O superintendente do Ibama no Paraná, Luiz Nunes Melo, explicou que relatórios finais do impacto do acidente na área ainda estão sendo avaliados. Ainda assim, adiantou que a prática de esportes no local deve ser liberada antes da pesca. ‘‘Estamos coletando amostras da fauna e da flora para avaliar os danos’’, informou.

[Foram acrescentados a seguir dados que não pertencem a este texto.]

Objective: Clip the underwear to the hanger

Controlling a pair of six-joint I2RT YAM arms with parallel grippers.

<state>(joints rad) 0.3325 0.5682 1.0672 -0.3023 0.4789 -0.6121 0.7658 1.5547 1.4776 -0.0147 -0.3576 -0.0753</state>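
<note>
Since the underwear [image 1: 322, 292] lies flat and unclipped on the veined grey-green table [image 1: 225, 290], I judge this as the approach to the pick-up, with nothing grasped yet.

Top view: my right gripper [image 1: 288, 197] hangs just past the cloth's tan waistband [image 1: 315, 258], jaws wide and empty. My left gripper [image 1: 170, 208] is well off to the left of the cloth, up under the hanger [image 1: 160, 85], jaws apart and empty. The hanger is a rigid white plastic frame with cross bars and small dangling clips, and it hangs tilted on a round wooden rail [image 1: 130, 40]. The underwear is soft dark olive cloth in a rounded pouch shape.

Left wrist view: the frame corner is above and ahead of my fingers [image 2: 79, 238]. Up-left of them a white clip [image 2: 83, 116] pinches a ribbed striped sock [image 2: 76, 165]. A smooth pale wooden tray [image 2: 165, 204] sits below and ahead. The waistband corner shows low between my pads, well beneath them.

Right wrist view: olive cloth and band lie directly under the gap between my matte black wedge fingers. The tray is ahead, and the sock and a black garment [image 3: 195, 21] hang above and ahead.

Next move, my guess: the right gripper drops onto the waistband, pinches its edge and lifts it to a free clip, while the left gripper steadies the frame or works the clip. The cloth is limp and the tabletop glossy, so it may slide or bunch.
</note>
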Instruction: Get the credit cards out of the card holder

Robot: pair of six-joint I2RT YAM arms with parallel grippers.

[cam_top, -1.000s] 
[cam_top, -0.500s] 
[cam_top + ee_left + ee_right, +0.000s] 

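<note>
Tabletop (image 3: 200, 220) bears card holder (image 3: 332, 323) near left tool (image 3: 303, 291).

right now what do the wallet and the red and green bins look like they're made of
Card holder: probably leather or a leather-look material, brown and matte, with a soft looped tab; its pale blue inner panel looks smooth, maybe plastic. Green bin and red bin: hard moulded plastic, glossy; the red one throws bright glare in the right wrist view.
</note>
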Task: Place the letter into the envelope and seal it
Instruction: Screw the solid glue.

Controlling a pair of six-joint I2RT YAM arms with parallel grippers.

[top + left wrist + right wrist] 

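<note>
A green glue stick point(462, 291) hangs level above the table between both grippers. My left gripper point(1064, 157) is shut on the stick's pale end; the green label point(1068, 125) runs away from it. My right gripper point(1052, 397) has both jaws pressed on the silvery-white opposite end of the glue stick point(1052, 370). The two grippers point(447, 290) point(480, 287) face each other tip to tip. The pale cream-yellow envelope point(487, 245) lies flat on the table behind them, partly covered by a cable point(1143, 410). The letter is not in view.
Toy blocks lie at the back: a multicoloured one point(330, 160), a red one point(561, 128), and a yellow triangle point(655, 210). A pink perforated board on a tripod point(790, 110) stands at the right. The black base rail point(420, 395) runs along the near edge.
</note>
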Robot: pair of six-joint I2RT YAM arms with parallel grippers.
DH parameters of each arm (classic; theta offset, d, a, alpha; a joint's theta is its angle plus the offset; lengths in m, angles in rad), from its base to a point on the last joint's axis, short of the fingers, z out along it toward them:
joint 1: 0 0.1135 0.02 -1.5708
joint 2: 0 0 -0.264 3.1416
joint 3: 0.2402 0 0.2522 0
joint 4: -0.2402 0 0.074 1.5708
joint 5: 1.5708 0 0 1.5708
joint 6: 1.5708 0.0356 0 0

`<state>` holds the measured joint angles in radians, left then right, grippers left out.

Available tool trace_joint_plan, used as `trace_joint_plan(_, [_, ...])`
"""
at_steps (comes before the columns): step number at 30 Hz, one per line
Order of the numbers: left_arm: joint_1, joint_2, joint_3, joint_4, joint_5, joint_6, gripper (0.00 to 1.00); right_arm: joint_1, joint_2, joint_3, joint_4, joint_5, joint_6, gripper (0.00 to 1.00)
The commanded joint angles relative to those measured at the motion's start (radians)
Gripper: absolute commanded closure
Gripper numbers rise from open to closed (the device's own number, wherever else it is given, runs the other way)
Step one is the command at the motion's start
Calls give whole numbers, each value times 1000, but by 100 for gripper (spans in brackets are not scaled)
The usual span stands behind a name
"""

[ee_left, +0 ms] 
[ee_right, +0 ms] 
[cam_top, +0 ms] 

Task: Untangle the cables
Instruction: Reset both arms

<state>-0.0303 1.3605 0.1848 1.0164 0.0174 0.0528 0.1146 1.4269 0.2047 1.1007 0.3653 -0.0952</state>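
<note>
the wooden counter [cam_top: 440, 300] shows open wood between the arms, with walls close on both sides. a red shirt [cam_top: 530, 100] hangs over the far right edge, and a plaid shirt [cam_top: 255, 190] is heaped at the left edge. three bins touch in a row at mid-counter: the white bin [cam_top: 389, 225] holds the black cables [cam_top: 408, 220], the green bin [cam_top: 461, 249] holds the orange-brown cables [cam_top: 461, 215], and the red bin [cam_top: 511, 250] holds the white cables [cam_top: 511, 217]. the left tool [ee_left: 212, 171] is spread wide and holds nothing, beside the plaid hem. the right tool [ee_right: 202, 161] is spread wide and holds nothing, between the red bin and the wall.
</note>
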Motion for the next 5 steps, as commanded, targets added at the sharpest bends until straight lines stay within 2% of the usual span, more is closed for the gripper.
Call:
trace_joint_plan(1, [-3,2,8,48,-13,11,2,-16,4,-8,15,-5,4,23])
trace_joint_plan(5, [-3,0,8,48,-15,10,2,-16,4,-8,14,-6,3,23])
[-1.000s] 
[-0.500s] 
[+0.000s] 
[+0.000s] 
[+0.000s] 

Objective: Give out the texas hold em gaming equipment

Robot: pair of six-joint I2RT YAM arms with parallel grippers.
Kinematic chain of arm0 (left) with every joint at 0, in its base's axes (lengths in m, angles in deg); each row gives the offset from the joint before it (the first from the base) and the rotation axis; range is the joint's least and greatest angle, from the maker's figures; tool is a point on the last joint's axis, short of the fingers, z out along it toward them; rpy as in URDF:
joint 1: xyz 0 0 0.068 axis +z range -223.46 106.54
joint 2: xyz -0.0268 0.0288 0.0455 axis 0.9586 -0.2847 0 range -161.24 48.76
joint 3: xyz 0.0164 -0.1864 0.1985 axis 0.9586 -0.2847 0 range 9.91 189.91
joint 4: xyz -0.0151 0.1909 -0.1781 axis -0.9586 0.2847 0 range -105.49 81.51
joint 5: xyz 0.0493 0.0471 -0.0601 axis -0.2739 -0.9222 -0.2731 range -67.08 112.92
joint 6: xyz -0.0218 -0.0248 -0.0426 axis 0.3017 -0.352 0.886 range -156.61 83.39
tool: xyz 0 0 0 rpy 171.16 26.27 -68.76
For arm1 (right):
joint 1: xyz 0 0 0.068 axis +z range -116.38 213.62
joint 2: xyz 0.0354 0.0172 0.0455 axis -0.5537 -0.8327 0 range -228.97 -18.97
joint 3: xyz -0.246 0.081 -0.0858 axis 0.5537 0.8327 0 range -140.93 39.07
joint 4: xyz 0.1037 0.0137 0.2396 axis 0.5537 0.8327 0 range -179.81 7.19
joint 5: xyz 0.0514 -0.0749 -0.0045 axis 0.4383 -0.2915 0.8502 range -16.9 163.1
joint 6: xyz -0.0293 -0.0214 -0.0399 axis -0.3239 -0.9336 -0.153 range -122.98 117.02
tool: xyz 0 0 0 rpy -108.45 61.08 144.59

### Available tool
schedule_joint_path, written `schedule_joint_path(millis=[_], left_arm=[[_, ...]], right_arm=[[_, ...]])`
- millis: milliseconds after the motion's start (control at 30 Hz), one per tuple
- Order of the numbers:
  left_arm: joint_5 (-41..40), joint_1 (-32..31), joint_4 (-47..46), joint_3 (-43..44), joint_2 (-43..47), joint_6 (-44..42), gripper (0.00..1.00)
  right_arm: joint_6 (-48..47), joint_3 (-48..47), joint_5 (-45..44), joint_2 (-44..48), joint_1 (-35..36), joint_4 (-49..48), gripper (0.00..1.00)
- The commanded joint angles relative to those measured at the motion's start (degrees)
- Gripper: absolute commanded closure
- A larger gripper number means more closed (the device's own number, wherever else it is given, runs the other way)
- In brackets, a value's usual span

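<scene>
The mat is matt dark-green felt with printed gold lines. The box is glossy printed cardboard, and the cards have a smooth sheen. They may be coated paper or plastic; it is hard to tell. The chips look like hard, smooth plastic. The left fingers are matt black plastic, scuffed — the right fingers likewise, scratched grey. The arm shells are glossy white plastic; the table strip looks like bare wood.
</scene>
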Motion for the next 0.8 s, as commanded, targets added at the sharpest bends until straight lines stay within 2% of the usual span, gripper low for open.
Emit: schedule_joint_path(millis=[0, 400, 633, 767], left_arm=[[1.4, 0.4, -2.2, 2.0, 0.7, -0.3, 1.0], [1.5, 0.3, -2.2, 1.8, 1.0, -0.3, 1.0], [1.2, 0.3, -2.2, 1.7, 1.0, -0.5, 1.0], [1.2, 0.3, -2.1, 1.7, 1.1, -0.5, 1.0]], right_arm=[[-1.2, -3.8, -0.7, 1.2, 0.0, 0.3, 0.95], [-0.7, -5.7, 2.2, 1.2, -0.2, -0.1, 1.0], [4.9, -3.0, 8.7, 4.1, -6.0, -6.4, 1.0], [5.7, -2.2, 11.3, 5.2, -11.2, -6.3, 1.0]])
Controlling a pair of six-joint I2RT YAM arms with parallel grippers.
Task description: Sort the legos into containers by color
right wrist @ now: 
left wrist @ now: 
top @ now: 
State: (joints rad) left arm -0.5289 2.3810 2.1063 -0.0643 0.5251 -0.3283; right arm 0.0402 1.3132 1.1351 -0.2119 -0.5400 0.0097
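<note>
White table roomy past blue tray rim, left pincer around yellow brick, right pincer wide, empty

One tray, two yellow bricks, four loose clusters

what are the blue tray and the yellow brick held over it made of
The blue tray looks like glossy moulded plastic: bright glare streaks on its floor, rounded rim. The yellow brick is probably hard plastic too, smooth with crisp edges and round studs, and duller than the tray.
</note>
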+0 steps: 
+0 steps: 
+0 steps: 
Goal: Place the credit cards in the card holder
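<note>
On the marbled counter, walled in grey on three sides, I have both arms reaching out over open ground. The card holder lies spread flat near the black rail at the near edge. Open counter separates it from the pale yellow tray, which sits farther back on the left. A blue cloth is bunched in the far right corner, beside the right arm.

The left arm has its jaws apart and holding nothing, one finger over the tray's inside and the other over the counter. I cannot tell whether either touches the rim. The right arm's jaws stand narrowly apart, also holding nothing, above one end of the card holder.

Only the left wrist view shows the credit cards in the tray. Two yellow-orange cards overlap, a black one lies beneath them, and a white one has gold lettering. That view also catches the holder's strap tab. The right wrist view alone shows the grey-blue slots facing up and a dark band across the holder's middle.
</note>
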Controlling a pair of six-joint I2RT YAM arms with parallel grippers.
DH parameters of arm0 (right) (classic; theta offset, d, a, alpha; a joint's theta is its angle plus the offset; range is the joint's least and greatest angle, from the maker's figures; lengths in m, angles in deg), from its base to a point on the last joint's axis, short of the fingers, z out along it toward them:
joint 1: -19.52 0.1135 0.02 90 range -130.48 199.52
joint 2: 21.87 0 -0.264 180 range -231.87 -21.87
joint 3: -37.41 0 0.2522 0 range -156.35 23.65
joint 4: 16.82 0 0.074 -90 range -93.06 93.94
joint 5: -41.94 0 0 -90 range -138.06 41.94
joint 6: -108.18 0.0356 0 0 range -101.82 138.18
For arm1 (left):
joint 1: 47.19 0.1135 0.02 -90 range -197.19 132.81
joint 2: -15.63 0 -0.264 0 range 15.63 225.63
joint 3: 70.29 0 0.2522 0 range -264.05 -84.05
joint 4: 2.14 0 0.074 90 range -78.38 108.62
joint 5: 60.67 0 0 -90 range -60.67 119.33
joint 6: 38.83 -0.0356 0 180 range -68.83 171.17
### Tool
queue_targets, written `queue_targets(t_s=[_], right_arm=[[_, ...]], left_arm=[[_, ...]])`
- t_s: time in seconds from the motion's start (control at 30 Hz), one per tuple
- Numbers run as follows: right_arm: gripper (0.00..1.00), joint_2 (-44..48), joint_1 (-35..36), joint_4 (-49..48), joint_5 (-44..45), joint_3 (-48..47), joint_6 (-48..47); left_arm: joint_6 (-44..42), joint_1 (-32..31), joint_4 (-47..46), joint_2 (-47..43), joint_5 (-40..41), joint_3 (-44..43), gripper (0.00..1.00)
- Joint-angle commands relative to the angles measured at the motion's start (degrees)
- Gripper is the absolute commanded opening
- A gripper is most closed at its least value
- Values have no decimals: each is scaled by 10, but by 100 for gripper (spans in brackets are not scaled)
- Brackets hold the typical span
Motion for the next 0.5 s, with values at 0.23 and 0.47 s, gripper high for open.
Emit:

O acidente aconteceu no último dia 16, quando um poliduto que liga a Refinaria Presidente Getúlio Vargas (Repar), em Araucária, ao terminal portuário em Paranaguá rompeu, causando o vazamento de 50 mil litros de óleo. O óleo atingiu a área terrestre na Serra do Mar e as margens dos rios do Meio, Sagrado, das Neves e Nhundiaquara, além da Baía de Antonina. A limpeza do local foi concluída no último dia 23, mas técnicos do Instituto Ambiental do Paraná e do Ibama ainda permanecem no local para avaliar os danos à flora e à fauna. Até ontem, a morte de mais de 100 quilos de peixe já tinha sido registrada.
Este foi o sexto vazamento de óleo envolvendo a Petrobras no Paraná em dois anos e resultou em multa de R$ 150 milhões, aplicada pelo IAP. A empresa tem até o próximo dia 11 para recorrer da multa e já informou que vai entrar com recurso no prazo estipulado.